#### [Raw data]

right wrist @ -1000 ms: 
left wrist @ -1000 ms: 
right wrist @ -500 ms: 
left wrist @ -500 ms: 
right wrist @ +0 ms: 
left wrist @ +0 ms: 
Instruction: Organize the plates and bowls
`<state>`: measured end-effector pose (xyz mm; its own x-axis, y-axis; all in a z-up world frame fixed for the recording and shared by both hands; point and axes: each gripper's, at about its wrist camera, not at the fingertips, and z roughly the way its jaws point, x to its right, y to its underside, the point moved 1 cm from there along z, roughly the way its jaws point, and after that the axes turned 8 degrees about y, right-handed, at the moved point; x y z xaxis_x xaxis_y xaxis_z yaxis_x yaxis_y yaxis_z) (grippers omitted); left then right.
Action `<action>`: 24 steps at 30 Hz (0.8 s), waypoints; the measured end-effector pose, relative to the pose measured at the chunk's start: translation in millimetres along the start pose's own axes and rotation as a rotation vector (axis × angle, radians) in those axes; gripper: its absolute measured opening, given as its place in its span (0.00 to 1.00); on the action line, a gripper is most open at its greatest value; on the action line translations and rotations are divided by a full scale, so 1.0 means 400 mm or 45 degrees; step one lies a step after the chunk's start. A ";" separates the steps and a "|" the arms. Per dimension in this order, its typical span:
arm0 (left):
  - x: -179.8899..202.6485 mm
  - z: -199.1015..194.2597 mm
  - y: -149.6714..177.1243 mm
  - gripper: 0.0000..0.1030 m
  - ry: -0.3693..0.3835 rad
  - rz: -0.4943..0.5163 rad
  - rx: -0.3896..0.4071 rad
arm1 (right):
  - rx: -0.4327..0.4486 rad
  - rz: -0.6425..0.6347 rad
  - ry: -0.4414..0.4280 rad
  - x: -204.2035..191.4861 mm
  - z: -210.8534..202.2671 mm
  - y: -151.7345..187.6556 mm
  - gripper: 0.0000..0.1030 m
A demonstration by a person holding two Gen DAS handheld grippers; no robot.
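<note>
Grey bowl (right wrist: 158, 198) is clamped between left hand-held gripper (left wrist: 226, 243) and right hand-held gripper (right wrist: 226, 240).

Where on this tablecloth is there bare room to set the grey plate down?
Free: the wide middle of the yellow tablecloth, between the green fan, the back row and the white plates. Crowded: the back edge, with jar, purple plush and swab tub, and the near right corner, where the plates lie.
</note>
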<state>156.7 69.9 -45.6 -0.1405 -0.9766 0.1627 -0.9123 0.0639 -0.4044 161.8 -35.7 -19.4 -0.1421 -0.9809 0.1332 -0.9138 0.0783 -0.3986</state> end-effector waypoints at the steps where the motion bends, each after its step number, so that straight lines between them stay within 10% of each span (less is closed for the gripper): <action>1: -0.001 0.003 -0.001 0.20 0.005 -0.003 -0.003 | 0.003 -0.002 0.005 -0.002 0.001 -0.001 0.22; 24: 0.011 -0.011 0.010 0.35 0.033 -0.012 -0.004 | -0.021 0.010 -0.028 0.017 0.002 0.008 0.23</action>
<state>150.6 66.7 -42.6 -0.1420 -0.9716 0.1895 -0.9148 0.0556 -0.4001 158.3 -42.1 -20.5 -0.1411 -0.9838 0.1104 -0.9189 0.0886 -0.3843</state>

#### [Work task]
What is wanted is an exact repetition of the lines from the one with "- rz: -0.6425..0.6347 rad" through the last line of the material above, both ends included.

#### [Written response]
  - rz: -0.6425..0.6347 rad
  - ry: -0.4414..0.4280 rad
  - x: -204.2035..191.4861 mm
  - z: -210.8534..202.2671 mm
  - y: -151.7345..187.6556 mm
  - gripper: 0.0000..0.1030 m
A demonstration by a person holding two Gen DAS handheld grippers; no robot.
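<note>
Grey bowl (right wrist: 158, 198) is clamped between left hand-held gripper (left wrist: 226, 243) and right hand-held gripper (right wrist: 226, 240).

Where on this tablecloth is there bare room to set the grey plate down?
Free: the wide middle of the yellow tablecloth, between the green fan, the back row and the white plates. Crowded: the back edge, with jar, purple plush and swab tub, and the near right corner, where the plates lie.
</note>
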<state>156.7 69.9 -45.6 -0.1405 -0.9766 0.1627 -0.9123 0.0639 -0.4044 161.8 -35.7 -19.4 -0.1421 -0.9809 0.1332 -0.9138 0.0783 -0.3986</state> end-effector waypoints at the steps where the motion bends, each after its step number, so that straight lines between them stay within 10% of each span (less is closed for the gripper): <action>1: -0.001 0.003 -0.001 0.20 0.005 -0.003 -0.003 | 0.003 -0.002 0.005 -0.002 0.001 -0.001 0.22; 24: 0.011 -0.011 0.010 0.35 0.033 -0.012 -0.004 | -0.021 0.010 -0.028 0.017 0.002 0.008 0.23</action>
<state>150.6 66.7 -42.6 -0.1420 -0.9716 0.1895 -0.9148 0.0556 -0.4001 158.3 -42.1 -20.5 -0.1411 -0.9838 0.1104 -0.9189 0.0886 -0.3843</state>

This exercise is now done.